If you travel regularly between the U.S. and Mexico with your dog, you can request to register in the “Pet Program – Frequent Traveler.” For further information, refer to the USDA website.

Brindle dog sitting in front of a sculpture spelling Naco in Naco, Senora, Mexico

Pet Inspections When Entering Mexico

SENASICA inspectors aren’t present at every crossing. When we walked into Mexico from Naco, Arizona near Bisbee, there was no pet inspection. Myles simply strolled across the border with us.

READ MORE ⇒ Travel Guide: Pet Friendly Bisbee, Arizona

If there is a SENASICA inspector at your crossing, the rules state that pets must be presented clean cages or carriers.
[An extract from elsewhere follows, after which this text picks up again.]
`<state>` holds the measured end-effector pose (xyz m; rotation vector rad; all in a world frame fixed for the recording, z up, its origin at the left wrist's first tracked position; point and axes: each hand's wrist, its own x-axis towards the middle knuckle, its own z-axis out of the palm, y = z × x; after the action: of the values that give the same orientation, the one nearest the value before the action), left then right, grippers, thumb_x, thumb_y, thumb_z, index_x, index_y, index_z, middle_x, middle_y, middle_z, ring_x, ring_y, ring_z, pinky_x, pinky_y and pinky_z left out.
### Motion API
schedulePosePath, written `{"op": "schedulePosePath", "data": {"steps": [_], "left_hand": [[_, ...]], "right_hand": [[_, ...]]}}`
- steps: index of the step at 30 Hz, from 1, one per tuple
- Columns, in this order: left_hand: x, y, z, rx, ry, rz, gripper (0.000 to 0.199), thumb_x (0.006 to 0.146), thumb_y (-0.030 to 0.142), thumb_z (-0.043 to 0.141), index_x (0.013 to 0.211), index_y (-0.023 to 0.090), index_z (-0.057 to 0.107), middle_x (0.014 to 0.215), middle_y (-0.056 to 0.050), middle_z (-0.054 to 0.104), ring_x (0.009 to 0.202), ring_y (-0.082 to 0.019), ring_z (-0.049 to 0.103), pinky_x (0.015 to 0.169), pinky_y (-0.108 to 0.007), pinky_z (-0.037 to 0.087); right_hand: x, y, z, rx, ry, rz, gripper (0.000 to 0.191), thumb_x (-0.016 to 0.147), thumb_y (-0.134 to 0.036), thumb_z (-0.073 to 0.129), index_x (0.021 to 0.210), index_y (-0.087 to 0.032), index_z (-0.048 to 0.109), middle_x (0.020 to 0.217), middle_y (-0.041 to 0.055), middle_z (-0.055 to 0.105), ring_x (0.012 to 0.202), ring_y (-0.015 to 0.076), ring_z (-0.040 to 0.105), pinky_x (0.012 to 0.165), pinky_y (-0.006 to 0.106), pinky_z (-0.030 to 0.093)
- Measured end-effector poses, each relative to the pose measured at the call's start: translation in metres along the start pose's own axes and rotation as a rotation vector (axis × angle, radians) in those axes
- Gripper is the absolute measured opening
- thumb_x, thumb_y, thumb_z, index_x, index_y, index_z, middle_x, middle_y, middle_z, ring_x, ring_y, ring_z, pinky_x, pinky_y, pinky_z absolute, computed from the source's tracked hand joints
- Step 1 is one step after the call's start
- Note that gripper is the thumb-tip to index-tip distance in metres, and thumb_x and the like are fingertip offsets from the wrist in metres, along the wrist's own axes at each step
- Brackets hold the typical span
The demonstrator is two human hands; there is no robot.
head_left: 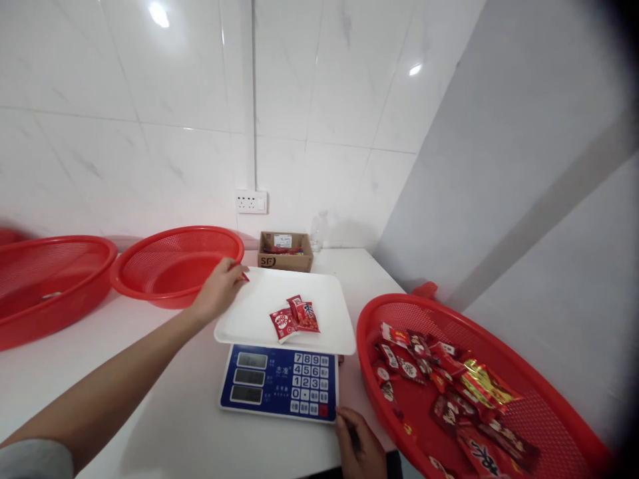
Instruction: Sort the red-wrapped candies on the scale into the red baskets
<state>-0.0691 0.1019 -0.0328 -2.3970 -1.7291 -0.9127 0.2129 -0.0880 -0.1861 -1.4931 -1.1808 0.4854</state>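
Observation:
My left hand (219,293) reaches over the far left corner of the scale's white pan (324,293), its fingers closed on a small red snack packet (244,277). Several red snack packets (294,318) lie in a small pile on the pan. Below it is the scale's blue keypad panel (279,382), with three grey displays that I cannot read. My right hand (360,444) is by the panel's lower right corner, thumb and forefinger curled together there. Whether anything is between its fingers is hidden.
On the right, a red basket (369,332) holds many red, brown and gold packets. Two more red baskets (180,233) (60,246) stand at left. A cardboard box (284,263) with packets and a clear plastic bottle (318,231) stand by the tiled wall.

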Motion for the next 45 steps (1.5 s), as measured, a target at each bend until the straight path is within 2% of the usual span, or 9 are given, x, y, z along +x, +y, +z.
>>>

Though, we’ve heard this rules is not always enforced – especially for larger pets. If you cannot easily carry your pet in a carrier, presenting your dog on leash should be fine.

Pet Travel Preparation
 

The SENASICA agent will perform a physical inspection of your pet to determine the following:

  1. Your pet shows no sign of infectious and contagious diseases,
  2. is free of ectoparasites (ticks), and
  3. has no fresh wounds or wounds in the process of healing.

If ticks are detected, your pet cannot cross the border. You’ll either need to return to the U.S., or the SENASICA agent will send a sample of the tick for diagnostic testing at the official laboratory. Your pet would have to remain at the OISA (Mexican official office) until confirmation is received that the parasites are not exotic/foreign to Mexico. 
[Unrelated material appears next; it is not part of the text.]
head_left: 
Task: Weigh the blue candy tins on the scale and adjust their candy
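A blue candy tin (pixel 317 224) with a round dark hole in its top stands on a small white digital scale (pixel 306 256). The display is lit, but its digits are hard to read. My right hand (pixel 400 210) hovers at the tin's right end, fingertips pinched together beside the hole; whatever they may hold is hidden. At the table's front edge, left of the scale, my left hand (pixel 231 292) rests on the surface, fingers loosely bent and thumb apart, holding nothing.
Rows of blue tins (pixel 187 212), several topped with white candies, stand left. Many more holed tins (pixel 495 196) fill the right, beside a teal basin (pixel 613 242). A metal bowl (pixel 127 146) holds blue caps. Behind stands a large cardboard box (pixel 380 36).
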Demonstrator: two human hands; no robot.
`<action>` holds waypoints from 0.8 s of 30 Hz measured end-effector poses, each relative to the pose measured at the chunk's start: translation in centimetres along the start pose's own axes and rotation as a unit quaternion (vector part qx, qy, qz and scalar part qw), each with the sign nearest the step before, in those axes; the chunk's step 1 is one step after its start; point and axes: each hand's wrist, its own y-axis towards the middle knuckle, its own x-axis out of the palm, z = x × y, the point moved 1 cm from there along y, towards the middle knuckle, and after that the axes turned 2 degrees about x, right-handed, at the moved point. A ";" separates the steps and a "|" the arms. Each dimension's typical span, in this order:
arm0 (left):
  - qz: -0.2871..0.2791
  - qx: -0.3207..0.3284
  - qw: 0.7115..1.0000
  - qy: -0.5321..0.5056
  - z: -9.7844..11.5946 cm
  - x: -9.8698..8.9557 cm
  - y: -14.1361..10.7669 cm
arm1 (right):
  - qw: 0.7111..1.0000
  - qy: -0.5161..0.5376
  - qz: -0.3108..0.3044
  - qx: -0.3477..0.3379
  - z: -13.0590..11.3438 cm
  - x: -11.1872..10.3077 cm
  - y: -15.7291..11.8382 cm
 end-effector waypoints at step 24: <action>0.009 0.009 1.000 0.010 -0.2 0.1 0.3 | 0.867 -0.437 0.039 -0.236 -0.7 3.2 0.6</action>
What If Your Pet Has Health Issues?

If your pet is being treated for lesions and/or infections due to a skin condition, present the SENASICA agent with the diagnosis and treatment instructions from your veterinarian. This information should be presented on letterhead, including the veterinarian’s professional registration number (or equivalent).

Can You Bring Pet Food Into Mexico?

When traveling to Mexico with a dog, the rules state you can only bring enough food to feed your pet that day. If you’re staying longer than a day, you could purchase pet food in Mexico. Or, consider shipping your dog’s food to your destination so it’s there when you arrive. Otherwise, you might be sharing your meals!
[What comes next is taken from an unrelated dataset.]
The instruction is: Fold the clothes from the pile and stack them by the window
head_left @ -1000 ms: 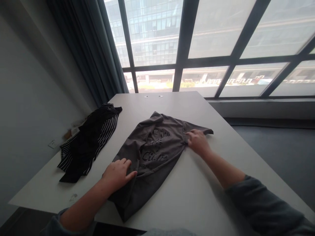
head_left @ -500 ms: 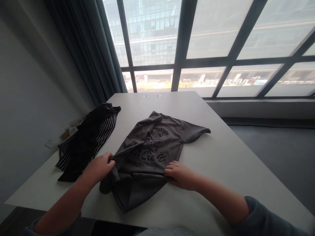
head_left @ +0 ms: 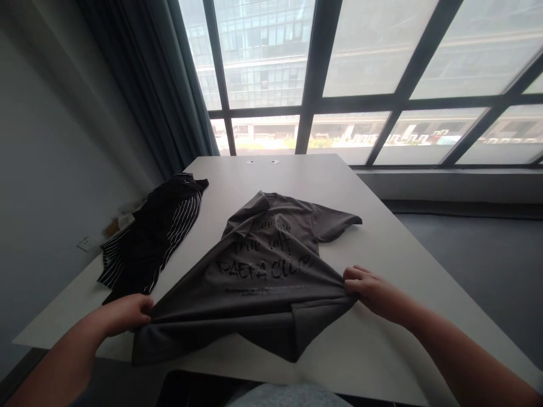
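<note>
A dark grey T-shirt (head_left: pixel 271 265) with black lettering lies on the white table (head_left: pixel 382 249), its collar toward the window and one sleeve spread to the right. My left hand (head_left: pixel 127 312) is closed on the shirt's lower left part, close to the table's front edge. On the other side, my right hand (head_left: pixel 371 288) pinches the lower right part. Between both hands the cloth is pulled taut, with its lower portion hanging in folds below. The left sleeve is partly folded over near the collar.
Black clothing with white stripes (head_left: pixel 169 232) lies in a heap along the table's left side. Two small round fittings (head_left: pixel 275 162) sit at the far edge. Behind are a dark curtain (head_left: pixel 148 79) and a framed window (head_left: pixel 263 56).
My hands have moved far apart, the left toward the lower left and the right to the right. The shirt's lower part is stretched wide, and more of its lettering shows.
</note>
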The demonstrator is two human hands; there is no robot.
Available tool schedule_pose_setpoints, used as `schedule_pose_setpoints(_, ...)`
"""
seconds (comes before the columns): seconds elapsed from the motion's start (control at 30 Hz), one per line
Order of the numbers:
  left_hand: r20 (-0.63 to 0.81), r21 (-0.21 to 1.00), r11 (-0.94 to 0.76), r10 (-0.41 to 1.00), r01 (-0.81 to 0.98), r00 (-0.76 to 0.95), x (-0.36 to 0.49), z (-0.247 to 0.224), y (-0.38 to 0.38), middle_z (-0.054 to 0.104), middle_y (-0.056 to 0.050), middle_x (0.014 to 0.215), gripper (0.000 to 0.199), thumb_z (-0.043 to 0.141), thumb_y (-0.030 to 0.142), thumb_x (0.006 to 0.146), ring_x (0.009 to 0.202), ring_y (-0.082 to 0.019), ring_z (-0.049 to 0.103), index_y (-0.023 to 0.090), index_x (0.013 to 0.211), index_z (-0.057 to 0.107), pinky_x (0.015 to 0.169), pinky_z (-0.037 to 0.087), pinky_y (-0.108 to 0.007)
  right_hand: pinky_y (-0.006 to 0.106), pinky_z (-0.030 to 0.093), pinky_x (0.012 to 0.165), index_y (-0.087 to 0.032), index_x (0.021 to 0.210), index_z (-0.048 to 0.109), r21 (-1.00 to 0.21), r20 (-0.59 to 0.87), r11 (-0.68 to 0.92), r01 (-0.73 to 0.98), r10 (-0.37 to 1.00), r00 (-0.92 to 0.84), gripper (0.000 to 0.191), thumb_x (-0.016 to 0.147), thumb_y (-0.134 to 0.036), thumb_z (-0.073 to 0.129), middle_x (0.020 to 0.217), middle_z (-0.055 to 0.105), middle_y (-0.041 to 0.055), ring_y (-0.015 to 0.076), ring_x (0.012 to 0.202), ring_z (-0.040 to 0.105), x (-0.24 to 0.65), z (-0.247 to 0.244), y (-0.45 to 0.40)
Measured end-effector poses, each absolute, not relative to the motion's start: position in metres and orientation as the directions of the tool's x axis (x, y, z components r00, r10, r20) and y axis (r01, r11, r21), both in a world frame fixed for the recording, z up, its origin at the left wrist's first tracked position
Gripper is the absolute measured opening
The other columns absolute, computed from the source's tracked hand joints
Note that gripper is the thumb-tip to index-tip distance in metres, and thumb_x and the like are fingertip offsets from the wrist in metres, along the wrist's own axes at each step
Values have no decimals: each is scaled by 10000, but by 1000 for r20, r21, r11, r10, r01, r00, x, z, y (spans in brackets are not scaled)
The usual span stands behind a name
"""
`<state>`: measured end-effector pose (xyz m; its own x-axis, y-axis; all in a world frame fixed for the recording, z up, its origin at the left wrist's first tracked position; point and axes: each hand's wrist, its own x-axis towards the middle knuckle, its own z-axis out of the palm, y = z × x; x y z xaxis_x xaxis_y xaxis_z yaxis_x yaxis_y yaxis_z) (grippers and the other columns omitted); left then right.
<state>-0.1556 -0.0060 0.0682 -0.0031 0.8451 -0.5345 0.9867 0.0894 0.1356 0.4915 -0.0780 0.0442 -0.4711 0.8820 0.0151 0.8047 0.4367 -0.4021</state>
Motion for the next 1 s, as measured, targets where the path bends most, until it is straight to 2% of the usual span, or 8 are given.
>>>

Dog Friendly Restaurants in Chicago
 

Something To Consider Before Traveling To Mexico With a Dog

In Mexico, we’ve found people to be very friendly toward Myles. Shopkeepers are generally less fussy about letting animals in stores, so traveling with a dog is pretty easy.

However, in Mexico and other Latin countries, you will often see dogs running loose in the streets. Generally, these dogs keep their distance. But if you have a reactive dog, this can be a stressful experience. 

READ MORE ⇒   Tips For Traveling With A Reactive Dog

Nogales Mexico Market
 

Returning To The United States

When you return to the United States from Mexico, U.S. citizens need to show a valid passport. If you are traveling by foot or car, you can provide a U.S. Passport card. This is a less expensive alternative to a full passport. But it only works for land and sea travel from Mexico, Canada, Bermuda, and the Caribbean.

Your dog needs less documentation to return to the U.S. than you! The CDC does not include Mexico among the list of countries considered high-risk for rabies.

So proof of vaccination is not required for dogs coming to the U.S. from Mexico, as long as your dog has not traveled to a high-risk country in the past six months. You’ll just need to provide a written or verbal statement your dog has only been in a country NOT at high risk for rabies for at least 6 months or since birth for puppies less than 6 months of age. And there is no limit to the number of dogs you can bring, as long as they are your personal pets.

Traveling with Your Dog to Mexico | GoPetFriendly.com
 

Have you taken your dog to Mexico? How was your experience?

Amazon Affiliate Disclosure: GoPetFriendly.com LLC is a participant in the Amazon Services LLC Associates Program, an affiliate advertising program designed to provide a means for website owners to earn advertising fees by advertising and linking to amazon.com, audible.com, and any other website that may be affiliated with Amazon Service LLC Associates Program. As an Amazon Associate, the owner of this site earns a commission from qualifying purchases.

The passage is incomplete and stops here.